The story quickly homes in on one particular family during this time of distress.
Ruth 1:1-2 - . . . and a man of Bethlehem in Judah went to sojourn in the country of Moab, he and his wife, and his two sons—the name of the man was Elimelech and the name of his wife Naomi. . .
The family is no doubt aware of Israel’s history over the past couple of hundred years. Judgments of famine and oppression are reversed by repentance and returning to God. But we can be slow learners, no? Elimelech opts to outrun God. We’ll abandon the land God gave us and just zip over to Moab, where we hear there is food aplenty. We’ll escape that whole process of repentance and confession and prayer. Like most horrible decisions, it probably seemed like a good idea at the time. But Moab turns out to be a road to nowhere.

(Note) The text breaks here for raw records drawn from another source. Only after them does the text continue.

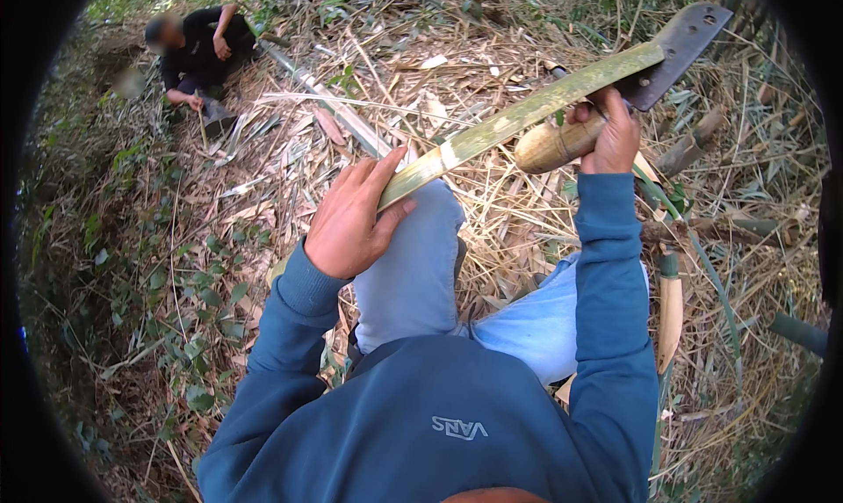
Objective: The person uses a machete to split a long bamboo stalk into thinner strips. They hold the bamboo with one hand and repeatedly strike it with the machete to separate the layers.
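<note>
A long split bamboo strip (536, 108), greenish yellow with a pale band at a node, slants up to the right across my knees. My left hand (351, 217) grips its lower left end, thumb beneath and fingers along the top. In my right hand (615, 134) is a machete (689, 46) with a thick rounded wooden handle (553, 144) and a broad dark blade with small holes. The blade's near part lies behind the strip's upper end. Whether its edge touches the bamboo is hidden.
Upper left, another person (206, 50) in black sits low on the ground. A bamboo pole (325, 99) runs from near that person toward my left hand. Dry leaves and shavings cover the ground. Cut branches (694, 143) and a green bamboo piece (799, 334) lie at right.
</note>
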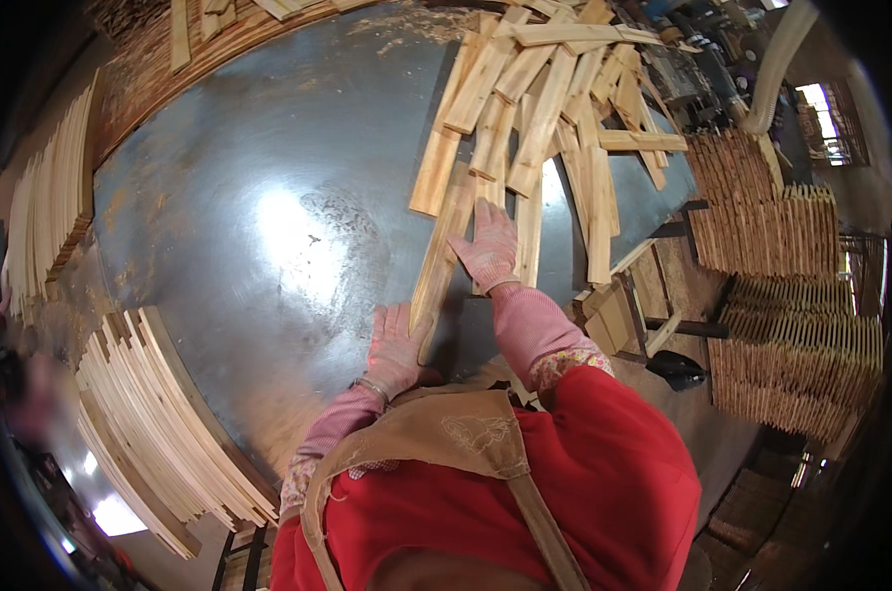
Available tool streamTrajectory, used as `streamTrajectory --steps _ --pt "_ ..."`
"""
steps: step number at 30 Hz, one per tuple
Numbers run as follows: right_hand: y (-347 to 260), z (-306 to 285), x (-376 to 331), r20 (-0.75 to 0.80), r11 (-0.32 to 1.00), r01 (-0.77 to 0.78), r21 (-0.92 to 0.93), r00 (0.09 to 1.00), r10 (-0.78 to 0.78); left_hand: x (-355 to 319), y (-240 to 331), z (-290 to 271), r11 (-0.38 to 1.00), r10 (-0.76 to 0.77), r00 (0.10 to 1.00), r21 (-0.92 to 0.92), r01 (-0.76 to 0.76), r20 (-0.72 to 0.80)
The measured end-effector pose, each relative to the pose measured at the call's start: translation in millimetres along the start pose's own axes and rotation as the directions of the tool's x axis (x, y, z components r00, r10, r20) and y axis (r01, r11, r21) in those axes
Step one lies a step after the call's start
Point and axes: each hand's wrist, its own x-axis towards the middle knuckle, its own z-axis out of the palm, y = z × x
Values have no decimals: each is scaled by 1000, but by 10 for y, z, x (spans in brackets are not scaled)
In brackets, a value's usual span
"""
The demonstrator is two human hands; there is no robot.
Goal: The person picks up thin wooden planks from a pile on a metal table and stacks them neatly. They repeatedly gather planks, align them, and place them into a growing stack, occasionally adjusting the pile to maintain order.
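Note:
My left hand [395,347], in a pink glove, rests on the near end of a long pale wooden slat [440,258] that lies on the grey metal table [268,217]. My right hand [487,246], also gloved in pink, lies flat with fingers spread on the slats just right of it, at the near edge of a loose pile of wooden slats [534,108]. The pile fans out across the far right of the table. My red top and tan apron strap fill the lower middle.
A curved stack of thin slats [160,414] leans at the table's left near edge. More slats stand along the far left [47,207]. Tall stacks of slats [791,295] rise on the right, beside a wooden frame [628,305] and a pale hose [776,69].

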Motion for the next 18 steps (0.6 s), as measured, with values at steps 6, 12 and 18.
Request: streamTrajectory --steps 6,12,18 --pt "380 184 -344 30 993 -95 -64 995 97 -296 -110 -135 935 -262 952 -204 291 160" --pt "220 84 -273 -45 961 -184 208 979 198 -1557 -681 -569 967 -231 951 -153 202 -207" --pt "-652 -132 -1281 385 259 -367 893 923 -21 -1396 -777 -552 -1 -413 888 -975 221 202"
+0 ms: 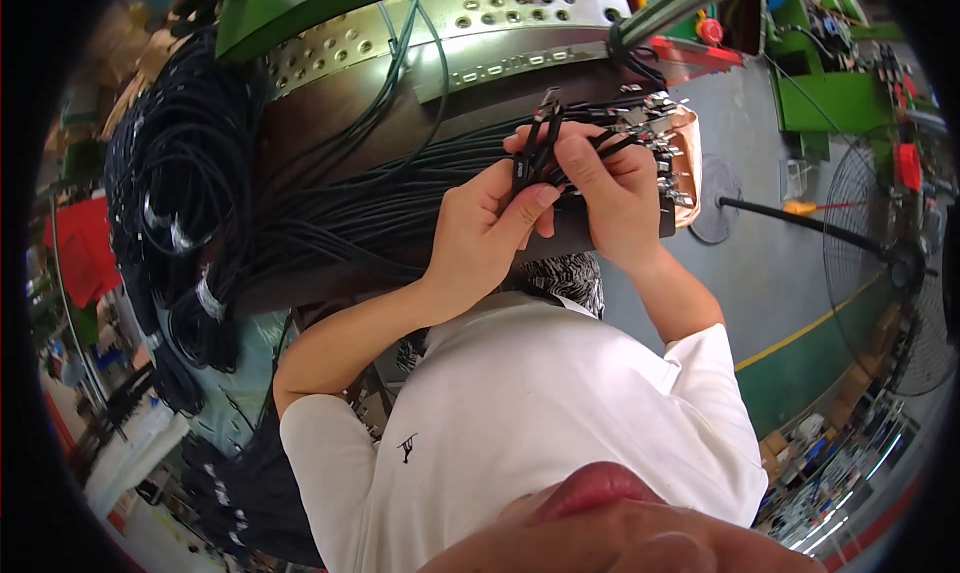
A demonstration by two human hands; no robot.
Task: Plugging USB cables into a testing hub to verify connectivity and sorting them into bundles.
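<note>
My left hand (pixel 478 235) is closed, with thumb and fingers around several black cable ends (pixel 523 171) that point up and away from me. Close beside it on the right, my right hand (pixel 618 195) is closed on black cables too, its thumb pressed over them. Metal-tipped connectors (pixel 650 123) stick out past its fingers. Under both hands a thick layer of long black cables (pixel 370 208) runs across the dark bench to the left. The fingers hide where the held cables cross.
Coiled bundles of black cable (pixel 180 163) hang at the bench's left end. Behind the bench stands a perforated metal plate (pixel 520 8) under a green machine frame (pixel 300 18). A standing fan (pixel 850 233) is on the right, past a tan bag (pixel 688 163) by the connectors.
</note>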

Moab was known for many things, none of them good, especially for a Jewish family. Moab began out of an incestuous relationship between Abraham’s nephew, Lot, and his older daughter. After God’s destruction of Sodom, Lot and his two daughters end up in a cave. His daughters don’t see any other guys in the cave, so they conclude having offspring by their dad was their only chance of continuing the family line. So, Moab and the Jewish nation are distant cousins, but the relationship was strained. Moab refused to allow Israel to pass through its territory when God rescued them from Egypt. The Moabite king even hired a prophet to curse Israel. Later, Moabite women slipped into the camp of Israel and seduced some of the men and encouraged them to worship Moabite gods. In response, God instructed Israel to have nothing to do with Moab, not to mingle or intermarry. Doesn’t sound like a good place for a Jewish family to raise godly sons.
Ruth 1:2 - .. and the names of his two sons were Mahlon and Chilion. They were Ephratites from Bethlehem in Judah. They went into the country of Moab and stayed there.
Hey, you know times are tough when you name your sons “Puny” and “Longing”—that’s what Mahlon and Chilean translate to in English. Things should be better. After all, you live in Bethlehem, which translates to “house of bread.” Sadly, sin has produced an empty pantry. So, let’s see how things go with this big move to Moab.
Ruth 1:3 - But Elimelech, the husband of Naomi, died, and she was left with her two sons.
The person responsible for the move is now dead. What will the survivors do? Stay in Moab, or return home to repent and confess and get things right with God?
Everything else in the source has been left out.